The rhetoric remains fierce, as the debt ceiling debate drama continues…again. Even though we go through this cycle over and over, we keep getting questions from investors as to whether or not they should get more conservative “until this all blows over.” Our advice, time and again, remains “Stick to your plan.”
A wonderful article-On Investing: The Obamacare Portfolio-was written in the Washington Post over the weekend by Barry Ritholtz, the CEO of research firm, Fusion IQ. The entire article can be found here: http://wapo.st/1fdp9R0. While he offers some investment advice at the end-please don’t act on it since he doesn’t know you or your goals-we think the article is well worth a read. The opening lines of the article are paramount and spot on:
“Investors are best off when they leave their party affiliation and partisan views behind.
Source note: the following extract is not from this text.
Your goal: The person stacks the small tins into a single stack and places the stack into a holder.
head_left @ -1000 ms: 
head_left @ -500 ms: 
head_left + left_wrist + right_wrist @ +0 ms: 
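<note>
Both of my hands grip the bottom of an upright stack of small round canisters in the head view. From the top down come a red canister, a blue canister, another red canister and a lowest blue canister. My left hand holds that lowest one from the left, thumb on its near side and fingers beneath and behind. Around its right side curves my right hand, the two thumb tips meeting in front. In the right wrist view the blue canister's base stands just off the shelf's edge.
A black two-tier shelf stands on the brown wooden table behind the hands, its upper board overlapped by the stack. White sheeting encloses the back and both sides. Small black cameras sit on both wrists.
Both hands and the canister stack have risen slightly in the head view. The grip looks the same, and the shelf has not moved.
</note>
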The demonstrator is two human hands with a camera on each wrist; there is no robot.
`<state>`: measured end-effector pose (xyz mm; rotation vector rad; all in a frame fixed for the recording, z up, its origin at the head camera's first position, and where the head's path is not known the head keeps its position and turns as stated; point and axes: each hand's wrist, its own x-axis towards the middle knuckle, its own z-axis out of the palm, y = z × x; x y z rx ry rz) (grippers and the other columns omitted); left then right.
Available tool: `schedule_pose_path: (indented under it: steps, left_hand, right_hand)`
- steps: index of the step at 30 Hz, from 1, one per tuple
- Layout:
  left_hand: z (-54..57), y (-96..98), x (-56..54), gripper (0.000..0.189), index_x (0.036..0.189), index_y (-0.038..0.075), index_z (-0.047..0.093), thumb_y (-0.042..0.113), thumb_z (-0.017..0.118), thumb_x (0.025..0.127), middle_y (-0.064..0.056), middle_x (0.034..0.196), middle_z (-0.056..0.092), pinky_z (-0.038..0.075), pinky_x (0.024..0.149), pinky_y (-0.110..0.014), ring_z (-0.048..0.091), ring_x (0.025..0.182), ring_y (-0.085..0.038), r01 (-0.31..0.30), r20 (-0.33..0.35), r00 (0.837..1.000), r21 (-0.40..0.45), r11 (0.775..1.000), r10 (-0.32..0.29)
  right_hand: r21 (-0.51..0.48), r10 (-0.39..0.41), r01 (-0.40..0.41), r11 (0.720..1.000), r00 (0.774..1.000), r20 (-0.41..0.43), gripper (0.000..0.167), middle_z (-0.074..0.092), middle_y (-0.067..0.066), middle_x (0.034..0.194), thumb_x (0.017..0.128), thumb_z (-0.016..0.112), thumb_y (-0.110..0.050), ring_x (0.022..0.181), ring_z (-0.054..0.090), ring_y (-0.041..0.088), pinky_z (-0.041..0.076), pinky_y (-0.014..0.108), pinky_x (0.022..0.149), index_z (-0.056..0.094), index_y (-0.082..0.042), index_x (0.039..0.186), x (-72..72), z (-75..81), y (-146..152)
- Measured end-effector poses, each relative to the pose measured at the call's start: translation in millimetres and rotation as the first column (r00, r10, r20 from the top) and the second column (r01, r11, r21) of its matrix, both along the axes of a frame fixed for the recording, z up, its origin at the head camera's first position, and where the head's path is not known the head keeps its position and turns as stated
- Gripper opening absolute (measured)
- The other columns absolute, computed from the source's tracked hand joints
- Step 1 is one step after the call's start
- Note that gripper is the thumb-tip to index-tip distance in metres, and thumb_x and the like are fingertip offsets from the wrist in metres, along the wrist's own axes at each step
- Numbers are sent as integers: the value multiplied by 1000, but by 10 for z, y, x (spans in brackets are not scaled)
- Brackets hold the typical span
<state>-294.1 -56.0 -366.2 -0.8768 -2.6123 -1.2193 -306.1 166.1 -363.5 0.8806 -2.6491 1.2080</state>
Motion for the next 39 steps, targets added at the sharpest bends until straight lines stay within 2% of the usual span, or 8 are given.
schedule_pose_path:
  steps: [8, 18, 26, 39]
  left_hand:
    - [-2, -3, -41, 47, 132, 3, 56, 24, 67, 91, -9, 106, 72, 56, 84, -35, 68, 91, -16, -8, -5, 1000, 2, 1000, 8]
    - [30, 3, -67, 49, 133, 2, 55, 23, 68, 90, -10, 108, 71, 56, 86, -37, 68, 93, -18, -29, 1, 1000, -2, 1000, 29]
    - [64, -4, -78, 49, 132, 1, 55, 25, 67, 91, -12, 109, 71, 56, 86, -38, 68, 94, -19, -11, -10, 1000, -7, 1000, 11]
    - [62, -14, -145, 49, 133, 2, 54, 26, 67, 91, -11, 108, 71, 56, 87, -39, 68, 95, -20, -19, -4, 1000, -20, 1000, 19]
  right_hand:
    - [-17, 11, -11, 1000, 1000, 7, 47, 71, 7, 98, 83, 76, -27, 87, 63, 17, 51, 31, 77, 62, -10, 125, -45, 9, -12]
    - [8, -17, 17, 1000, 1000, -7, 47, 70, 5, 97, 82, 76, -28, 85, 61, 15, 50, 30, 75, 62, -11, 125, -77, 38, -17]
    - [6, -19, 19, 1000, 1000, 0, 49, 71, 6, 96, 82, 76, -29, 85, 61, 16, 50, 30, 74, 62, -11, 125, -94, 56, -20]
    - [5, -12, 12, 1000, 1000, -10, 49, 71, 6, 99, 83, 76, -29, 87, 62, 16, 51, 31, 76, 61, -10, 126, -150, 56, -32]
I’ve said it before: “Washington, I’m here to tell you, politics and investing don’t mix. Your politics are killing you in the markets.” Keeping your emotions-those primitive, thoughtless impulses-out of your portfolio has been a consistent theme of mine.”
We could not agree more. You have goals, and we have worked hard to craft a plan aimed at helping you achieve them over your lifetime. Getting emotional about the political posturing our country is being subjected to could knock your plan off track.
This tiny rock we live on has been through a lot-wars, plagues, pestilence, environmental disasters, social discourse, riots, assassinations, terrorism, etc.-yet we’ve carried on, and, generally, markets have done fine. A few bickering fools likely won’t do too much to change that. In the event they do too much damage, we’ll have the opportunity to kick them out in the next election, and hopefully, we’ll be smart enough to elect pragmatists to take their place. We know…wishful thinking.
We know a hedge fund manager who shorted stocks when we invaded Iraq the second time. His logic was that deficits, social acrimony and political discourse would skyrocket. He was right about all of those things, but he was wrong about what it would mean for markets. They skyrocketed, and a year later he shut his fund after losing clients and himself a lot of money.
The point is this, markets adapt. This too shall pass, and it will probably pass fairly soon. We might get a sell-off, or we might get a rally. It might be the disaster that the media tells us it will be, or it might not. Are you willing to make a major, short-term bet on “might?”